Exercise description:
The answer must be the full listing, written out exactly.

===== Collected data =====

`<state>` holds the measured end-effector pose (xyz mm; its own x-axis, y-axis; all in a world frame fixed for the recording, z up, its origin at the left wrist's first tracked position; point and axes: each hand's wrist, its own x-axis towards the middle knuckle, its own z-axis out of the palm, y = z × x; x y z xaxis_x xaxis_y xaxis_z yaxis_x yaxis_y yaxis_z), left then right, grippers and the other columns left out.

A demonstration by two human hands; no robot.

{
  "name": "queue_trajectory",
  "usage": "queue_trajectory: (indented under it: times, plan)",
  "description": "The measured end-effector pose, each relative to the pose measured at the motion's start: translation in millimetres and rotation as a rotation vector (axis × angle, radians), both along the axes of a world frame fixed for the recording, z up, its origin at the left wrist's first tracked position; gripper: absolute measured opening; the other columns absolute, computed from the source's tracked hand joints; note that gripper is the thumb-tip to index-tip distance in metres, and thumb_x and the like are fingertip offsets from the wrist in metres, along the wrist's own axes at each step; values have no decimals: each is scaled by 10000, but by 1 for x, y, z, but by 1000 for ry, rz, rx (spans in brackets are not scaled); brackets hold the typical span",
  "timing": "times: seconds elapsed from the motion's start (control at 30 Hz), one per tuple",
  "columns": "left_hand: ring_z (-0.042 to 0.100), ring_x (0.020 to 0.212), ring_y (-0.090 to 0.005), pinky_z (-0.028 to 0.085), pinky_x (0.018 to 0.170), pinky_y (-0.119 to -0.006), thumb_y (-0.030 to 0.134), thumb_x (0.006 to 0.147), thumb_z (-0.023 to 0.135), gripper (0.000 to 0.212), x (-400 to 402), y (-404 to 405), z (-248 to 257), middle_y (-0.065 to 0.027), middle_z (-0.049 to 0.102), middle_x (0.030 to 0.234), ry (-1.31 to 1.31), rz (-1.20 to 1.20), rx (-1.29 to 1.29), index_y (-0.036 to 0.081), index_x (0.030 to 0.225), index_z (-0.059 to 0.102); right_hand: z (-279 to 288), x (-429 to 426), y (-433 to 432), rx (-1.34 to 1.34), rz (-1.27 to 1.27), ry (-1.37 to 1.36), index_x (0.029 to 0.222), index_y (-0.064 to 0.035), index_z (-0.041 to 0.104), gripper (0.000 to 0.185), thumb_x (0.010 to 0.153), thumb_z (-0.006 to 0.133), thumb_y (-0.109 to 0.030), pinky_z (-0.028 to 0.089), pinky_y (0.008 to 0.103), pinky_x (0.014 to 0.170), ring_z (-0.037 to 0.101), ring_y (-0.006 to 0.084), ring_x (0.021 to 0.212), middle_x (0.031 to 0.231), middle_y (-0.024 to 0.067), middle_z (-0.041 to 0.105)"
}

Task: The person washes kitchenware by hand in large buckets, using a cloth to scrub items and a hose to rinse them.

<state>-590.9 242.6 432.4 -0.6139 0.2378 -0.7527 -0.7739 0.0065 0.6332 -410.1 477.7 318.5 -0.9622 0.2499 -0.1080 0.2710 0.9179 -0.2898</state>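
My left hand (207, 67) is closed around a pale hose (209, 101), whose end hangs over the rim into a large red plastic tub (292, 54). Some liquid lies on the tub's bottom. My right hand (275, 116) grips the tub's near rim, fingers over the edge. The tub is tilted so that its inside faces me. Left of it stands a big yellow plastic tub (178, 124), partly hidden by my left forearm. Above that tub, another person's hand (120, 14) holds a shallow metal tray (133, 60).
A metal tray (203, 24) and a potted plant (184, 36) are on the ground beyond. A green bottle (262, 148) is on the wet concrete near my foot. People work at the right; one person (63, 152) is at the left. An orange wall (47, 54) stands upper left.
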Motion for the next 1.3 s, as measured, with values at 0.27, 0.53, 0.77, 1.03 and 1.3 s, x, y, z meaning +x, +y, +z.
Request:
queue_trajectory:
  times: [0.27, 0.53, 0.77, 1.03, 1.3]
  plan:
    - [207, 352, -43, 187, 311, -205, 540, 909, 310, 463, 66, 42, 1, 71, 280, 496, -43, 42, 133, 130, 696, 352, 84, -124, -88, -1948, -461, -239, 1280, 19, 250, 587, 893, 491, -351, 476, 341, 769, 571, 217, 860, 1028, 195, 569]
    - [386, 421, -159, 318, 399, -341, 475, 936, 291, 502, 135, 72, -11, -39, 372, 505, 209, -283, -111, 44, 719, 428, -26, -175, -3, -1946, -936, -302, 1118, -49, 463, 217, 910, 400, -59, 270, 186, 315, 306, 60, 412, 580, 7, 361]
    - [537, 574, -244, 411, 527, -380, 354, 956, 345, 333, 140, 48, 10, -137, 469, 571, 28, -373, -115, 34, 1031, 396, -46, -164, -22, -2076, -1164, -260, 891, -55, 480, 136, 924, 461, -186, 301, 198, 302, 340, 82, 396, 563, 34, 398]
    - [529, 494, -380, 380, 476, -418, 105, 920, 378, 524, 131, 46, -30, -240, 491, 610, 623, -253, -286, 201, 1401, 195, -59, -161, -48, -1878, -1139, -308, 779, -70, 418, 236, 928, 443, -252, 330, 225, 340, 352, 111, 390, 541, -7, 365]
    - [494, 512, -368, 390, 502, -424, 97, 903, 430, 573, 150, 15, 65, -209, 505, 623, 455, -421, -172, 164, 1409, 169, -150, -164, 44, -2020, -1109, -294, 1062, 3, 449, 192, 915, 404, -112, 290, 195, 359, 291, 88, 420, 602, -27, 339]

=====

Answer to this exercise:
`<state>` holds the measured end-effector pose (xyz mm; its own x-axis, y-axis; all in a world frame fixed for the recording, z up, its origin at the left wrist's first tracked position; point and axes: each hand's wrist, its own x-axis towards the middle knuckle, its own z-axis out of the palm, y = z × x; x y z xaxis_x xaxis_y xaxis_z yaxis_x yaxis_y yaxis_z), left then right, grippers and the other columns left out.

A demonstration by two human hands; no robot.

{
  "name": "queue_trajectory",
  "usage": "queue_trajectory: (indented under it: times, plan)",
  "description": "The measured end-effector pose, each relative to the pose measured at the motion's start: translation in millimetres and rotation as a rotation vector (axis × angle, radians), both along the axes of a world frame fixed for the recording, z up, its origin at the left wrist's first tracked position; gripper: absolute measured opening; the other columns absolute, computed from the source's tracked hand joints; note that gripper is the thumb-tip to index-tip distance in metres, and thumb_x and the like are fingertip offsets from the wrist in metres, along the wrist's own axes at each step; values have no decimals: each is scaled by 10000, but by 1 for x, y, z, but by 1000 for ry, rz, rx (spans in brackets are not scaled); brackets hold the typical span",
  "timing": "times: seconds elapsed from the motion's start (control at 30 Hz), one per tuple",
  "columns": "left_hand: ring_z (-0.042 to 0.100), ring_x (0.020 to 0.212), ring_y (-0.090 to 0.005), pinky_z (-0.028 to 0.085), pinky_x (0.018 to 0.170), pinky_y (-0.119 to -0.006), thumb_y (-0.030 to 0.134), thumb_x (0.006 to 0.147), thumb_z (-0.023 to 0.135), gripper (0.000 to 0.212), x (-400 to 402), y (-404 to 405), z (-248 to 257), middle_y (-0.065 to 0.027), middle_z (-0.049 to 0.102), middle_x (0.030 to 0.234), ry (-1.31 to 1.31), rz (-1.20 to 1.20), rx (-1.29 to 1.29), index_y (-0.036 to 0.081), index_x (0.030 to 0.225), index_z (-0.059 to 0.102); right_hand: z (-279 to 288), x (-429 to 426), y (-433 to 432), rx (-1.34 to 1.34), rz (-1.27 to 1.27), ry (-1.37 to 1.36), index_x (0.029 to 0.222), index_y (-0.064 to 0.035), index_z (-0.041 to 0.104), gripper (0.000 to 0.185), thumb_x (0.010 to 0.153), thumb_z (-0.006 to 0.133), thumb_y (-0.109 to 0.030), pinky_z (-0.028 to 0.089), pinky_y (0.008 to 0.103), pinky_x (0.014 to 0.170), ring_z (-0.037 to 0.101), ring_y (-0.006 to 0.084), ring_x (0.021 to 0.212), middle_x (0.031 to 0.231), middle_y (-0.024 to 0.067), middle_z (-0.041 to 0.105)"
}

Task: The person washes kitchenware by hand in large buckets, using a cloth to scrub items and a hose to rinse them.

<state>-590.9 242.6 432.4 -0.6139 0.2378 -0.7527 -0.7739 0.0065 0.6332 -410.1 477.7 318.5 -0.9622 0.2499 -0.1080 0.2710 0.9179 -0.2898</state>
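My left hand (207, 67) is closed around a pale hose (209, 101), whose end hangs over the rim into a large red plastic tub (292, 54). Some liquid lies on the tub's bottom. My right hand (275, 116) grips the tub's near rim, fingers over the edge. The tub is tilted so that its inside faces me. Left of it stands a big yellow plastic tub (178, 124), partly hidden by my left forearm. Above that tub, another person's hand (120, 14) holds a shallow metal tray (133, 60).
A metal tray (203, 24) and a potted plant (184, 36) are on the ground beyond. A green bottle (262, 148) is on the wet concrete near my foot. People work at the right; one person (63, 152) is at the left. An orange wall (47, 54) stands upper left.
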Motion for the next 1.3 s, as measured, with values at 0.27, 0.53, 0.77, 1.03 and 1.3 s, x, y, z meaning +x, +y, +z.
Request:
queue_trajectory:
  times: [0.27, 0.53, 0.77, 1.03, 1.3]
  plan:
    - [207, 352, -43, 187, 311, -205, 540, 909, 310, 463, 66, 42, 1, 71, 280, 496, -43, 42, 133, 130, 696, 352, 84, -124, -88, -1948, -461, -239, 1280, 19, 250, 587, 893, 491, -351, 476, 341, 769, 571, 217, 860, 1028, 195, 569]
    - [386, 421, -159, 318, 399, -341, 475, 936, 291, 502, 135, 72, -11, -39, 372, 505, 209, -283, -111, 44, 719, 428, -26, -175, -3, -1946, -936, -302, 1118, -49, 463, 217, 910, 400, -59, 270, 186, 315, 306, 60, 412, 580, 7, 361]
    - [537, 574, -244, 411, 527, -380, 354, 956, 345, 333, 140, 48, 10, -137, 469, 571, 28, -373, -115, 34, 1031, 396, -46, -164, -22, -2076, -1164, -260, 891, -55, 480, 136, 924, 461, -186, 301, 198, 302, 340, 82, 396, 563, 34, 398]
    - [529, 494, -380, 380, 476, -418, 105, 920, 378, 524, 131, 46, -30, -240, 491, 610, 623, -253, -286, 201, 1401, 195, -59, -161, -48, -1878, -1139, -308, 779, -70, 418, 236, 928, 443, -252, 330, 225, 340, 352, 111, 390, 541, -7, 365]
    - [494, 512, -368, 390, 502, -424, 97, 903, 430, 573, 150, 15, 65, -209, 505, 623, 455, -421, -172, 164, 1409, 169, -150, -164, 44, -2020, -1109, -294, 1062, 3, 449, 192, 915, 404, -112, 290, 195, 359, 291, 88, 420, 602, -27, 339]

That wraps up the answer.